For the material below, return exactly the lines starting at the one holding "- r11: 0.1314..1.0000" and ending at the one holding "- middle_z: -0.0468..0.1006", counting both as part of the range.
◇ ◇ ◇
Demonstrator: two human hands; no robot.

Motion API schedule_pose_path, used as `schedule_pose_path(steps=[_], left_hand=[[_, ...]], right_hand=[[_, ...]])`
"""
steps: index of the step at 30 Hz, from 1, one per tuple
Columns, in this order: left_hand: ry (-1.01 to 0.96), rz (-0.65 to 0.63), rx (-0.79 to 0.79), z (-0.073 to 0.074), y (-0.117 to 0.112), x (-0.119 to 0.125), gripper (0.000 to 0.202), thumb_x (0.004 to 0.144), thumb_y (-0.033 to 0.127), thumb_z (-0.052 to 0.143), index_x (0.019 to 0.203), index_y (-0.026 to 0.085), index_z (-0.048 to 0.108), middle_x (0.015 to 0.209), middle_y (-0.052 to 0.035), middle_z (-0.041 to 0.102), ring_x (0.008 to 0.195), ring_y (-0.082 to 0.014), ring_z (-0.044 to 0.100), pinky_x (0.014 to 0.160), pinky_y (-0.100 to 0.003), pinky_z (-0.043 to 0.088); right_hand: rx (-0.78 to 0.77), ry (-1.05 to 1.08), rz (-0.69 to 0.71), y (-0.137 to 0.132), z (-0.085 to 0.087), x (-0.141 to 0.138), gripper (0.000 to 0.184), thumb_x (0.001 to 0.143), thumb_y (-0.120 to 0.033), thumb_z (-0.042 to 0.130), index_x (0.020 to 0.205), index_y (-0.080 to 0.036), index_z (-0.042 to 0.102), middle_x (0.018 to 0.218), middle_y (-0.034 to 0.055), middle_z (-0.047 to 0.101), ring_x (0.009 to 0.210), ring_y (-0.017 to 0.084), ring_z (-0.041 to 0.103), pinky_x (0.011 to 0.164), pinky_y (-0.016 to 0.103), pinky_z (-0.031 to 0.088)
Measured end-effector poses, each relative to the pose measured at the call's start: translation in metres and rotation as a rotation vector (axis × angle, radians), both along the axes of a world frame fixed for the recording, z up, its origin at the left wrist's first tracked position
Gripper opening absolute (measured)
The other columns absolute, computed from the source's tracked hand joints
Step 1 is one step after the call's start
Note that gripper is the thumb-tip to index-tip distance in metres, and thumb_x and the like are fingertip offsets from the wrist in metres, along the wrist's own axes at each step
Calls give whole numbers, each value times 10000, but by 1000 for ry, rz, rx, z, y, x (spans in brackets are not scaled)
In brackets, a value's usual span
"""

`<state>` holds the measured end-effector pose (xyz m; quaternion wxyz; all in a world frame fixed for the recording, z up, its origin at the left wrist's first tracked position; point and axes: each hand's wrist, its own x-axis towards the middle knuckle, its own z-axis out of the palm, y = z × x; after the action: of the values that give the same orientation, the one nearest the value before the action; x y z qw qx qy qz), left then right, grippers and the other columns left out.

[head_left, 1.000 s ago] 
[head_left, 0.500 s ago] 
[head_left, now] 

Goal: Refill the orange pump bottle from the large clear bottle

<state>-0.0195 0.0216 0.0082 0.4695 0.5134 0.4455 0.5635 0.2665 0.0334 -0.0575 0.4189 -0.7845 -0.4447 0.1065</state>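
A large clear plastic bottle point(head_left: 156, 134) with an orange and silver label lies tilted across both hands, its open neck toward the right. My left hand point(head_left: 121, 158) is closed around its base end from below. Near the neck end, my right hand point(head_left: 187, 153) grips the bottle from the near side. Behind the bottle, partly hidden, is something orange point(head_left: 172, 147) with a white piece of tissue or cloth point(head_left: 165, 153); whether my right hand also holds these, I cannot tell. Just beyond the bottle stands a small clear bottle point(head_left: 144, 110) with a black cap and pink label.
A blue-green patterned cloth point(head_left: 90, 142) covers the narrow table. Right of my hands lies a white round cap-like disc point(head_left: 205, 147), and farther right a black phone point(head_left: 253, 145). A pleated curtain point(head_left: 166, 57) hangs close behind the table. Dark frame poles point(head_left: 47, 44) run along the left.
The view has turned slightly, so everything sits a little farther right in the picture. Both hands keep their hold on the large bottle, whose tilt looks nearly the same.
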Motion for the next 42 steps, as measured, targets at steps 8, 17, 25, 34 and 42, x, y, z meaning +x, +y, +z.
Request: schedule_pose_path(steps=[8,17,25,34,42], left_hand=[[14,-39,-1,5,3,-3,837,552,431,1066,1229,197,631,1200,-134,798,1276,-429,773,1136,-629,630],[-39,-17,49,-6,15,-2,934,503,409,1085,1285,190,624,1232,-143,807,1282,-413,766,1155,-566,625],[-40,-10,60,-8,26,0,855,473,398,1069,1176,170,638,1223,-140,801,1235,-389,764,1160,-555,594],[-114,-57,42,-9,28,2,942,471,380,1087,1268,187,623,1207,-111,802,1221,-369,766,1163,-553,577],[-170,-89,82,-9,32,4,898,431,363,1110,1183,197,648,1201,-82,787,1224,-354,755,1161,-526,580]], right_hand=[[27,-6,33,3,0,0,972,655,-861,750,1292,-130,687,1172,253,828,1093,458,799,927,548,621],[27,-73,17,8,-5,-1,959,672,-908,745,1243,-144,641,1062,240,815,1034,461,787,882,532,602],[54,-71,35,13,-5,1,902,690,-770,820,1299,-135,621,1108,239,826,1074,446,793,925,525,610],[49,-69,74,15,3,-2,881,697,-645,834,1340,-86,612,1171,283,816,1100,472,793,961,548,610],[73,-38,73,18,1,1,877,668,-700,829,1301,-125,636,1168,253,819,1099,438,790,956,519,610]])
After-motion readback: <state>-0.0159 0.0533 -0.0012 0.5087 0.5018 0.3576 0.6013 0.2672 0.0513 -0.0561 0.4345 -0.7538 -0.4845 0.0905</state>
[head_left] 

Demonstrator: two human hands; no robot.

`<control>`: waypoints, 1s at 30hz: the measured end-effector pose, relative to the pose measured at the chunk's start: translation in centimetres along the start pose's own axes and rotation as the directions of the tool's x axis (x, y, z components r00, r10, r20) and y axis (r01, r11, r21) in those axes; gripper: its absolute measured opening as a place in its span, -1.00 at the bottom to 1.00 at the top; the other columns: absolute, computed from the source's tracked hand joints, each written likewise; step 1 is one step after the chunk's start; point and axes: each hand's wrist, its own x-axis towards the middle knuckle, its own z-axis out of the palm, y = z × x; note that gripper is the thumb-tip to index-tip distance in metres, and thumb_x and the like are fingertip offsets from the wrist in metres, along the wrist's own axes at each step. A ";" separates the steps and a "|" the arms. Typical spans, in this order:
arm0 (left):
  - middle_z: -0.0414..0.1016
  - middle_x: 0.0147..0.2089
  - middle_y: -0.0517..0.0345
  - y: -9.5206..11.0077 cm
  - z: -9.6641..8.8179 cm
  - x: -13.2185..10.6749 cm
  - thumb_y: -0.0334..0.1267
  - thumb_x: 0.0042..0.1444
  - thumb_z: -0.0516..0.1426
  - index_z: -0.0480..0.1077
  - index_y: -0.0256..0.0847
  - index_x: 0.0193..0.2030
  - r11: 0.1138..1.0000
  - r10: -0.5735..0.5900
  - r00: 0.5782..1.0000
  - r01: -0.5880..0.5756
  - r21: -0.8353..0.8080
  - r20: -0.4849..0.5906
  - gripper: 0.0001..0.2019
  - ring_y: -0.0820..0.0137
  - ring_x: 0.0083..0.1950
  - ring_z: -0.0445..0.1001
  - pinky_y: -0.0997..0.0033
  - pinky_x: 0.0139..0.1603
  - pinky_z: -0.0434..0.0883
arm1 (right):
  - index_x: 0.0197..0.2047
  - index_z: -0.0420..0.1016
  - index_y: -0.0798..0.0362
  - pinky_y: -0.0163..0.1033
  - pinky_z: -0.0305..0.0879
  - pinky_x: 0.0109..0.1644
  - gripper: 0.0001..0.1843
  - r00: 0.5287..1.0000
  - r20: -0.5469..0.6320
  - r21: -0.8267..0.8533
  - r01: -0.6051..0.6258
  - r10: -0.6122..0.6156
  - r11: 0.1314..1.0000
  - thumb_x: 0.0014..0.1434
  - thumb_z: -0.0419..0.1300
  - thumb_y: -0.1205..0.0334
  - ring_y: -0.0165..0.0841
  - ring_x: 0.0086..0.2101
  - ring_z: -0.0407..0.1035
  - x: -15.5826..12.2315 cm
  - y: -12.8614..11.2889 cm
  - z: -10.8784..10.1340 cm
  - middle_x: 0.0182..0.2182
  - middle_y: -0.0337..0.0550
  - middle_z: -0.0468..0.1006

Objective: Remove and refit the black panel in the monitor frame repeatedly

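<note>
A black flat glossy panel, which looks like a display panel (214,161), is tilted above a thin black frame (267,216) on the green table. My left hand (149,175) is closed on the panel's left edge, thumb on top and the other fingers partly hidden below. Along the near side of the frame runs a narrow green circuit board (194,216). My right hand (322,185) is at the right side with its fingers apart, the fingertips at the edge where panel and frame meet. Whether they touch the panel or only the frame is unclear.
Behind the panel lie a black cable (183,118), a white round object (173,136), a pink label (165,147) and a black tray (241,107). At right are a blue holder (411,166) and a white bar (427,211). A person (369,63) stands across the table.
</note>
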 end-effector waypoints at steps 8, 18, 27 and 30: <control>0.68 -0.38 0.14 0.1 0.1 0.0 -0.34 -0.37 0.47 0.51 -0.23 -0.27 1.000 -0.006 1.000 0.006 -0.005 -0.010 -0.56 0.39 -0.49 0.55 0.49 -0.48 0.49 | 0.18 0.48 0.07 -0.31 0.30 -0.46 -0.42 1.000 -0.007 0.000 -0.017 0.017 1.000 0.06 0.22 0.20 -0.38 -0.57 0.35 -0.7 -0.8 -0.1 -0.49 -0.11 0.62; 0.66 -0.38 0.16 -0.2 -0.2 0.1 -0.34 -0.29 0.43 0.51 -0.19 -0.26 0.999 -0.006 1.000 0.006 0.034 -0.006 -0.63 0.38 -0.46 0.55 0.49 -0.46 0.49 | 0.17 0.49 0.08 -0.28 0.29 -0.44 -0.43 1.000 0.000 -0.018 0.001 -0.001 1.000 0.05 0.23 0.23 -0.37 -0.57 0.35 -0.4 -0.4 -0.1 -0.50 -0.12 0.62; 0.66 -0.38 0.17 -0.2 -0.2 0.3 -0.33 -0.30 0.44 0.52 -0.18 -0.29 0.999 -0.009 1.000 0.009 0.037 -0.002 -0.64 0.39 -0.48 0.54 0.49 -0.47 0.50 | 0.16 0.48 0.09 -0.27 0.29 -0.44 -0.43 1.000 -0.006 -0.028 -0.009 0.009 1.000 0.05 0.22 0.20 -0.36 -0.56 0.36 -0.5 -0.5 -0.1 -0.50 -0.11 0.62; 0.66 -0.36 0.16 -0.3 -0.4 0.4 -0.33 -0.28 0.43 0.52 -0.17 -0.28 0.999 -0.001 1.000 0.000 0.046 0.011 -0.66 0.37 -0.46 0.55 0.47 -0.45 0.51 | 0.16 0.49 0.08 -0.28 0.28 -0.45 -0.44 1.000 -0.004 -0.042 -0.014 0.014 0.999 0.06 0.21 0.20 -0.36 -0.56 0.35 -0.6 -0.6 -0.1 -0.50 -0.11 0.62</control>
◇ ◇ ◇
PROBLEM SOLUTION:
  - r11: 0.1314..1.0000
  - thumb_x: 0.0014..0.1434
  - thumb_z: -0.0419..0.1300
  - thumb_y: -0.1205..0.0334
  - ring_y: -0.0165..0.0841
  - ring_x: 0.0086..0.2101
  - ring_z: -0.0407..0.1035
  - x: -15.5826..12.2315 cm
  - y: -12.8614..11.2889 cm
  - z: -10.8784..10.1340 cm
  - middle_x: 0.0182..0.2182
  - middle_y: -0.0337..0.0550
  - middle_z: -0.0468..0.1006

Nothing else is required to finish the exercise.